## WORK REQUEST
Where the listing shows an image, skip it and output all other material unchanged.

## DATASET EXCERPT
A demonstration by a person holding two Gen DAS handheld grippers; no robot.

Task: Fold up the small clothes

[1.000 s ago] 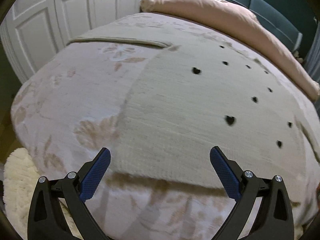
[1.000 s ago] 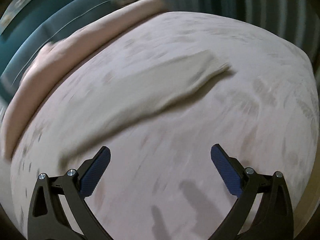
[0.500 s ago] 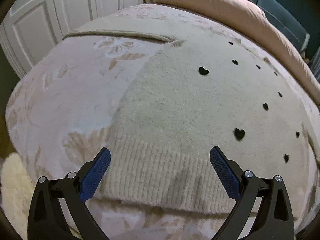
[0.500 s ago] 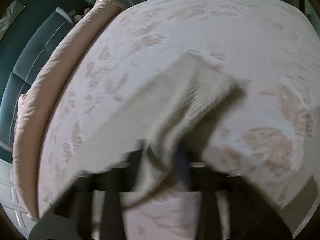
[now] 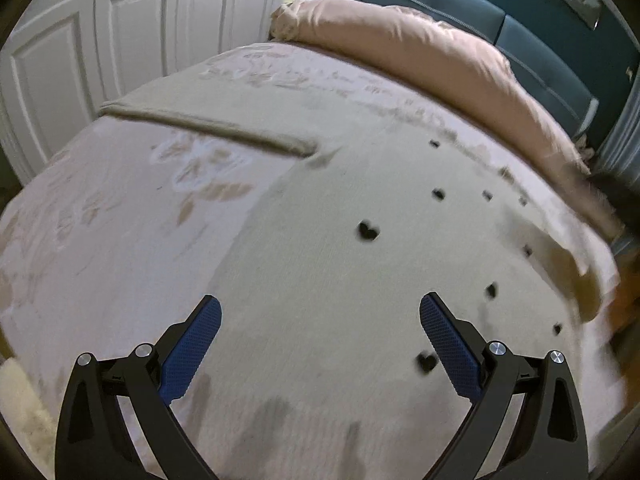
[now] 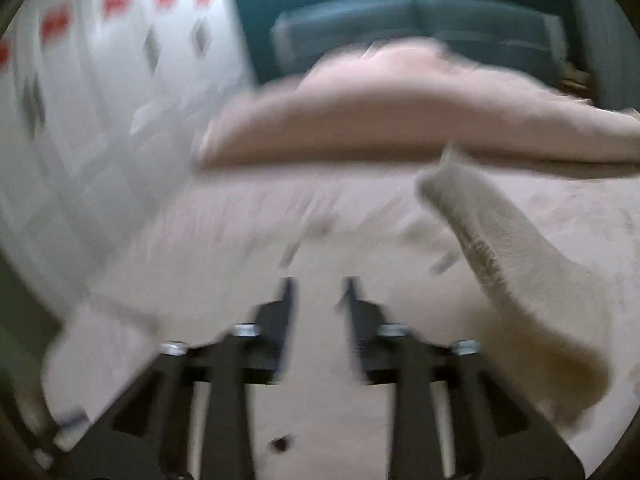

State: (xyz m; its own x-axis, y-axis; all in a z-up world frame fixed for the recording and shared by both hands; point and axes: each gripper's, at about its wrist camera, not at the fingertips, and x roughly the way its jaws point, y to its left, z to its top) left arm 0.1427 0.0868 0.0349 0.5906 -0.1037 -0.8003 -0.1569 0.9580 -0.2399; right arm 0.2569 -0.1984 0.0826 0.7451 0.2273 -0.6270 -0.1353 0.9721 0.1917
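Left tool wide open over cream sweater, small black hearts, flat on bed

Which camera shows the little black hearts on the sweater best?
The left wrist view: the cream sweater lies spread out on the bed, with many black hearts visible. The right wrist view is blurred, showing only one dark spot and a raised sleeve.

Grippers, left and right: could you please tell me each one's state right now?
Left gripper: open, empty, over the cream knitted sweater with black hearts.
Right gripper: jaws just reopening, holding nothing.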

## ANSWER TO THIS TASK
A demonstration by a person holding two Gen DAS handheld grippers; no robot.

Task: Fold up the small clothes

[1.000 s ago] 
[1.000 s ago] 
[0.500 s ago] 
[0.500 s ago] 
[now] 
[now] 

State: (xyz m; its own x-axis, y-axis; all in a z-up world frame fixed for the recording and shared by both hands; point and axes: each gripper's, at about its wrist camera, not at the fingertips, and x roughly the way its jaws point, y to its left, z to its top) left arm 0.1427 0.0868 0.0349 0.5906 -0.1037 -0.8003 -0.1569 0.9580 -0.2399; right arm 0.2569 -0.1984 0.0826 0.7451 0.2273 -0.6270 -0.1353 0.9721 0.1917
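Left tool wide open over cream sweater, small black hearts, flat on bed

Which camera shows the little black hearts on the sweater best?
The left wrist view: the cream sweater lies spread out on the bed, with many black hearts visible. The right wrist view is blurred, showing only one dark spot and a raised sleeve.

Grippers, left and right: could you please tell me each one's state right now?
Left gripper: open, empty, over the cream knitted sweater with black hearts.
Right gripper: jaws just reopening, holding nothing.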

This exercise is complete.